═════ DATASET CONTENT ═════

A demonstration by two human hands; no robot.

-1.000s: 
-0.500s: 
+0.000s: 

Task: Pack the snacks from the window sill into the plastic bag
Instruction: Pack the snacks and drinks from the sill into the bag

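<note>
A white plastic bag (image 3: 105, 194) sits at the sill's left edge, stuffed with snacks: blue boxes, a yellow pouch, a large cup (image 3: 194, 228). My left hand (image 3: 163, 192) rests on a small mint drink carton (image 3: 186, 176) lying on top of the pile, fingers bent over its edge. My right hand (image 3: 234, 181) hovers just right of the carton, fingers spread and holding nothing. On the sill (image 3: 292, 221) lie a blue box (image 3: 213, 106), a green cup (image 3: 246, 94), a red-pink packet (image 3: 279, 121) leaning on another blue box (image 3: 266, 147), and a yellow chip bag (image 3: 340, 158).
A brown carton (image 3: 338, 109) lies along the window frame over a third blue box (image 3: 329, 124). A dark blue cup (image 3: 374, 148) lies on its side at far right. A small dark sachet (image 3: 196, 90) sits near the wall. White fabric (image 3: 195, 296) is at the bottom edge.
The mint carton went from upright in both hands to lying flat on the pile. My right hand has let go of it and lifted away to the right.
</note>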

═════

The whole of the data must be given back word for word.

A demonstration by two human hands; no robot.

-1.000s: 
-0.500s: 
+0.000s: 

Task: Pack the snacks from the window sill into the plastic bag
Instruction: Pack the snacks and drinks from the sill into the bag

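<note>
A white plastic bag (image 3: 105, 194) sits at the sill's left edge, stuffed with snacks: blue boxes, a yellow pouch, a large cup (image 3: 194, 228). My left hand (image 3: 163, 192) rests on a small mint drink carton (image 3: 186, 176) lying on top of the pile, fingers bent over its edge. My right hand (image 3: 234, 181) hovers just right of the carton, fingers spread and holding nothing. On the sill (image 3: 292, 221) lie a blue box (image 3: 213, 106), a green cup (image 3: 246, 94), a red-pink packet (image 3: 279, 121) leaning on another blue box (image 3: 266, 147), and a yellow chip bag (image 3: 340, 158).
A brown carton (image 3: 338, 109) lies along the window frame over a third blue box (image 3: 329, 124). A dark blue cup (image 3: 374, 148) lies on its side at far right. A small dark sachet (image 3: 196, 90) sits near the wall. White fabric (image 3: 195, 296) is at the bottom edge.
The mint carton went from upright in both hands to lying flat on the pile. My right hand has let go of it and lifted away to the right.
</note>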

The complete answer has been given.